*** Opening Dataset excerpt ***
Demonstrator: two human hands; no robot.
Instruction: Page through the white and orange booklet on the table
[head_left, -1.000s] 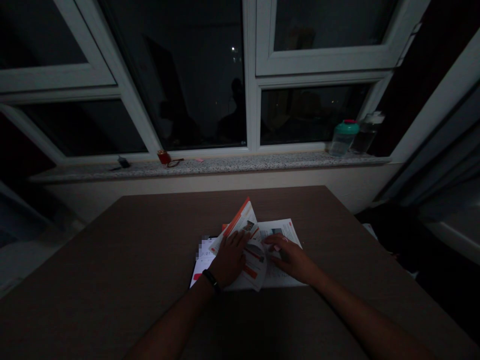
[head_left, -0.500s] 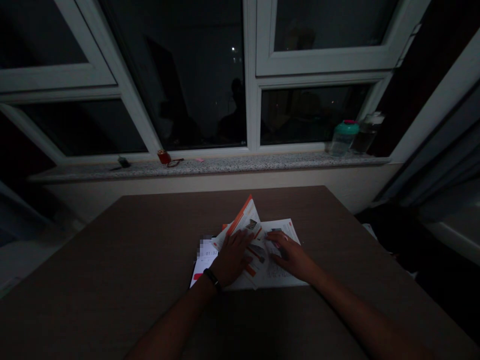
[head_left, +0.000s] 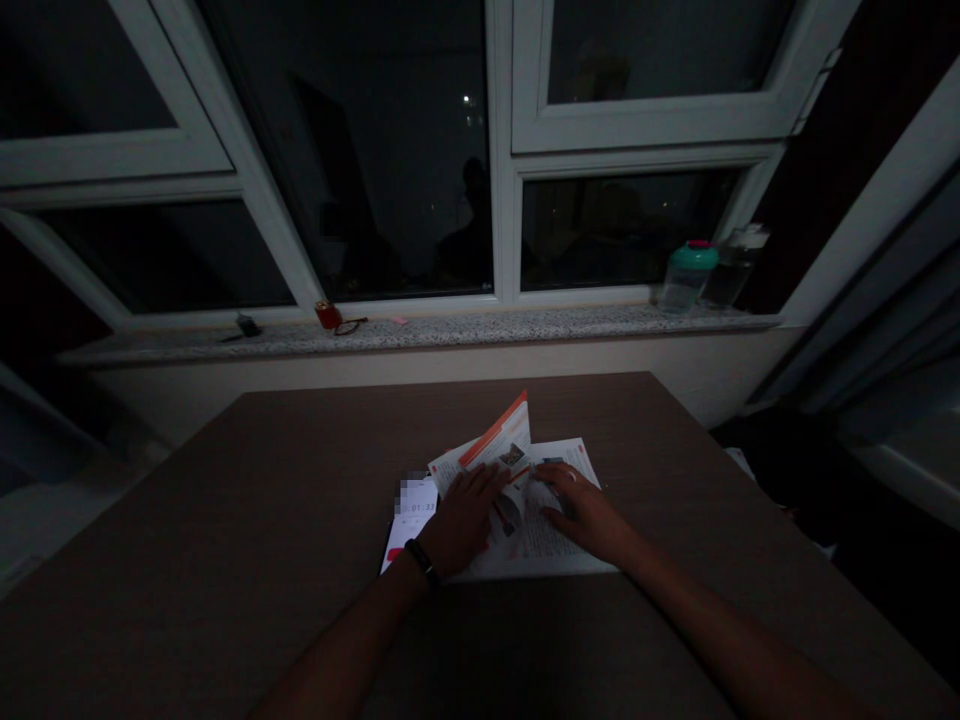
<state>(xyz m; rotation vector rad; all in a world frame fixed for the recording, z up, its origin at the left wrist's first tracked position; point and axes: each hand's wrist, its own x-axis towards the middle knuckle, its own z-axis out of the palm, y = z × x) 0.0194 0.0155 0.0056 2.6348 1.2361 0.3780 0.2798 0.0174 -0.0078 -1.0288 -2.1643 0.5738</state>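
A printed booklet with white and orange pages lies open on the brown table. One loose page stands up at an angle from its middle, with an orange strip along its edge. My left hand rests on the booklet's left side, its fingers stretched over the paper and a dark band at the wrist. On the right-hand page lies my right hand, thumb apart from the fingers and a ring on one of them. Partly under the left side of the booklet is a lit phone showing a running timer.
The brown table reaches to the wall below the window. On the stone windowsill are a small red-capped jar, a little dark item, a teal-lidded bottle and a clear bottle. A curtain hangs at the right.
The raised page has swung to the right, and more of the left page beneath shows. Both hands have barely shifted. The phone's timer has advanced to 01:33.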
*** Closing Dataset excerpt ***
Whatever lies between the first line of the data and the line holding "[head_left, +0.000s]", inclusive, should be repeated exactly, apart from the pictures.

Task result –
Demonstrator: two human hands; no robot.
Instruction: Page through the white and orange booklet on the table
[head_left, -1.000s] 
[head_left, -0.500s] 
[head_left, +0.000s] 

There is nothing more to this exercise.